H&E stain of colonic biopsy.
Concurrently, the patient started developing exertional breathlessness. Blood tests did not reveal any renal dysfunction. Chest X-ray revealed bilateral pleural effusions and subsequent echocardiography showed mild to moderate concentric left ventricular hypertrophy (LVH) (see figures 2 and 3), the myocardium of interventricular septum appears speckled and overall systolic function was mildly impaired
Figure 2.
Echocardiogram.
Figure 3.
Echocardiogram.
Q1
Can you think of a unifying diagnosis?
Q2
What other stain you might ask for?
Answer
The echocardiographic finding of unexplained LVH should raise possibility of cardiac amyloidosis. He subsequently had cardiac MRI, which reported concentric LVH and late gadolinium enhancement was suggestive of an infiltrative cardiomyopathy in keeping with cardiac amyloidosis (figures 4 and 5). He was being planned for cardiac biopsy, when his colonic biopsies were reviewed for GI Amyloid. Congo red stained amyloid deposits in his colonic biopsies a deep orange (figure 6), which demonstrated apple-green birefringence under polarised light (figure 7). Diagnosis was GI and cardiac amyloidosis and further testing at the National Amyloidosis Centre confirmed AL amyloidosis.
Figure 4.
Cardiac MRI revealed concentric LVH and late gadolinium enhancement was suggestive of an infiltrative cardiomyopathy most likely amyloid. LVH, left ventricular hypertrophy.
Figure 5.
Cardiac MRI revealed concentric LVH and late gadolinium enhancement was suggestive of an infiltrative cardiomyopathy most likely amyloid. LVH, left ventricular hypertrophy.
Figure 6.
Colonic biopsy stained with Congo red demonstrating deep orange deposits of amyloid.
Figure 7.
Apple green birefringence of the amyloid deposits under polarised light.
AL amyloidosis is the most common type. It can be multisystemic, with variable clinical presentation and very much dependent on specific organ involvement. Cardiac involvement does appear to be increasing with an estimated incidence of 16.6 patients per 100 000 person-years1 and should be suspected in patients with otherwise unexplained heart failure.
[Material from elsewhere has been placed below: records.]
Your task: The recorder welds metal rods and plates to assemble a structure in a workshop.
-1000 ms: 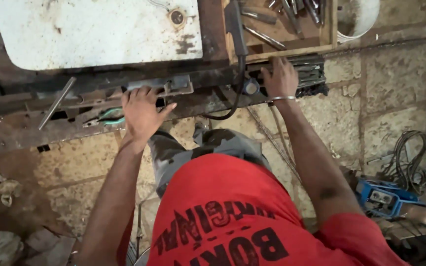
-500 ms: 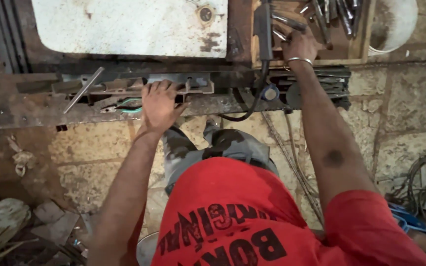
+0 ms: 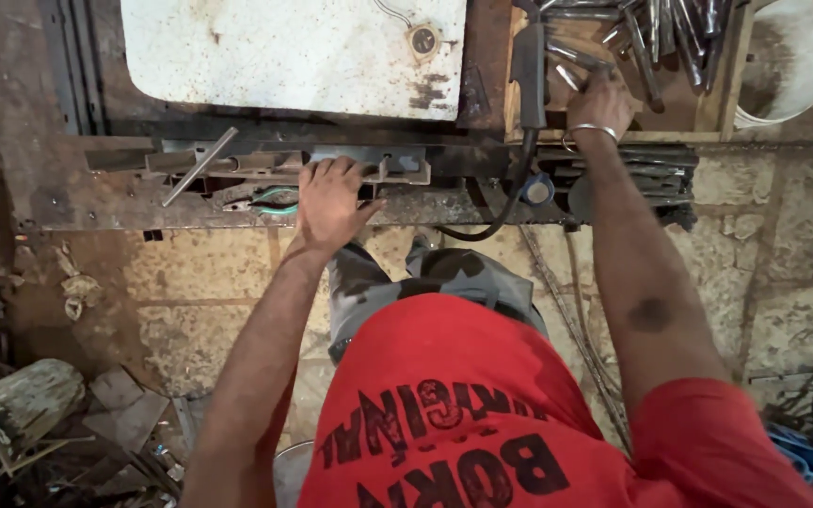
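The right hand (image 3: 599, 102) has moved from the counter's (image 3: 68, 202) front edge up into the wooden tray (image 3: 722, 89) at upper right, fingers curled among the steel rods (image 3: 646, 42); whether it grips 1 cannot be told. The left hand (image 3: 329, 199) stays spread flat on the grey metal bracket (image 3: 388, 165), centre frame, rusty and angular.
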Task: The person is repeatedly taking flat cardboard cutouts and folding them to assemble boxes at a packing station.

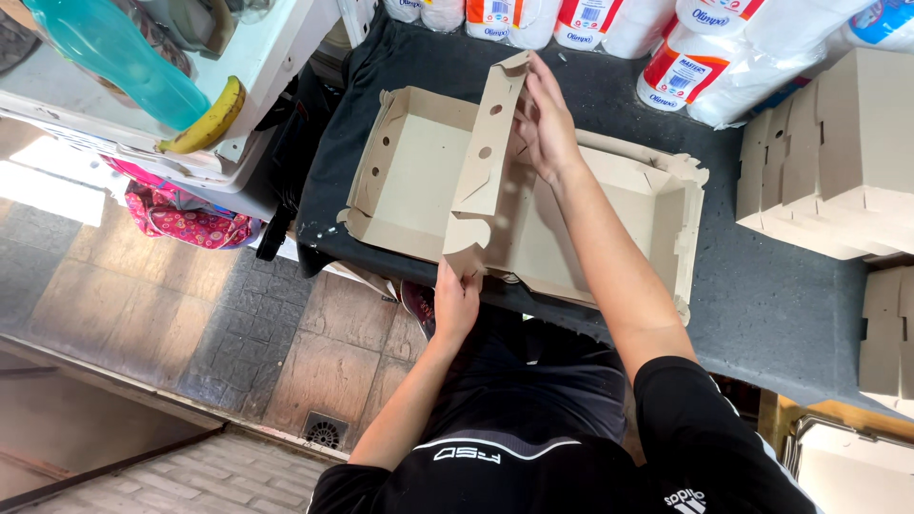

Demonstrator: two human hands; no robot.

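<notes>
Starting at the left: a yellow banana [211, 122] is lying on the white surface [271, 57] at the table's edge, beside a teal bottle [114, 59], and a floral bag [181, 219] is hanging below.

I am pinching the near end of the centre flap [484, 157] with my left hand [455, 303], thumb and fingers closed on its rounded tab at the near rim of the cardboard box [419, 171].

I am pressing my right hand [545, 124] against the far end of that same flap, fingers extended and only loosely curled, grasping its upper edge.

The cardboard box is lying open and part-folded on the dark table [771, 295], its long axis running left to right across the table. The flap is standing upright across the middle, its length running from the near rim to the far rim, splitting the box into two bays.

Further right, white paper rolls [705, 57] are lined up along the far edge, and a stack of folded boxes [828, 162] is resting at the right end.
</notes>
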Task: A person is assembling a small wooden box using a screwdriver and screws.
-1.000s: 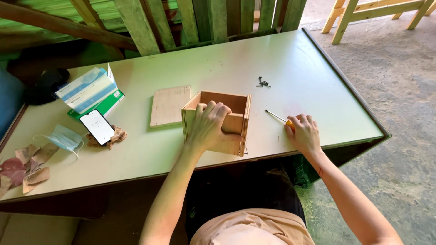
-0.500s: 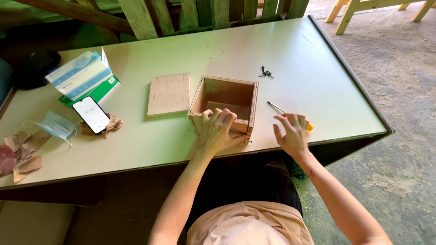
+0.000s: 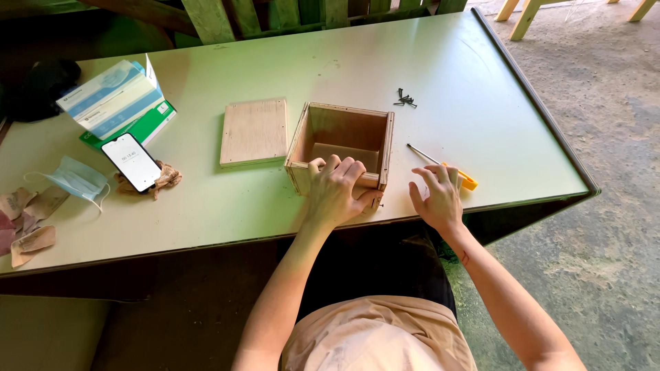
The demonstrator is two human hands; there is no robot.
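Head view: the open wooden box (image 3: 342,142) is gripped at its near wall by the left hand (image 3: 339,190). Just right of the box, the yellow-handled screwdriver (image 3: 443,166) is touched by the right hand (image 3: 437,198), fingers spread, nothing clasped.

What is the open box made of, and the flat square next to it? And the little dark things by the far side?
The open box looks like bare plywood: pale brown, with faint grain, no paint. The flat square panel looks the same, with a lighter edge. The little dark screws look like metal, though they are too small to be sure. The left hand grips the box's near wall.
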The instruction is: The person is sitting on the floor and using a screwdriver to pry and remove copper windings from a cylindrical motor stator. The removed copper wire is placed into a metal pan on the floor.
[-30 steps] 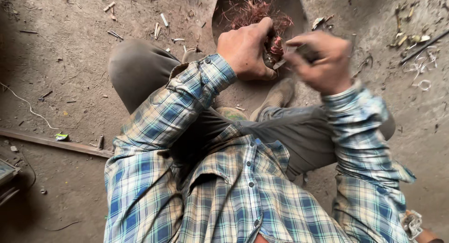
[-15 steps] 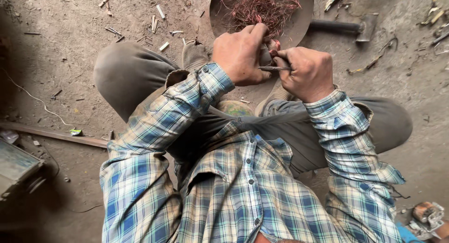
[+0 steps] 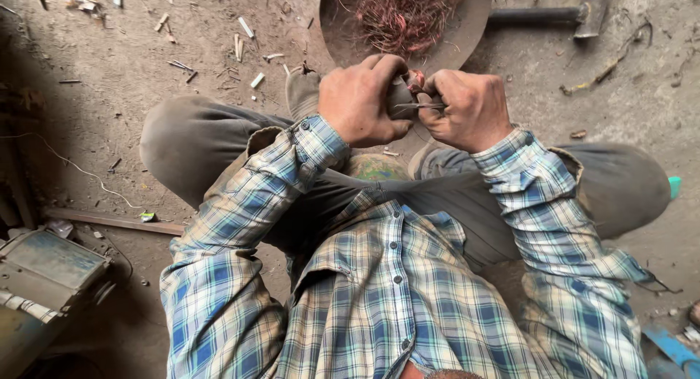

Amyloidosis remains underdiagnosed although there are therapeutic options available, which can improve length and quality of life.2 As symptoms are often non-specific, GI amyloid is not high on a gastroenterologist’s list of differential diagnoses. Given the suspected higher prevalence of the condition, perhaps there is an argument to investigate earlier, especially in patients with multi-system involvement.
Footnotes
Contributors: TM assessed the patient in clinic, diagnosed with GI amyloidosis and consented the patient for this publication. KJA has written the manuscript, liaised with relevant specialities, presented in local medical unit meeting and submitted for publication. CW has supervised and contributed to writing the manuscript. Images have been contributed by histopathology and cardiology (echocardiography) departments at Countess of Chester hospital. KJA and TM are responsible for the overall content as guarantors.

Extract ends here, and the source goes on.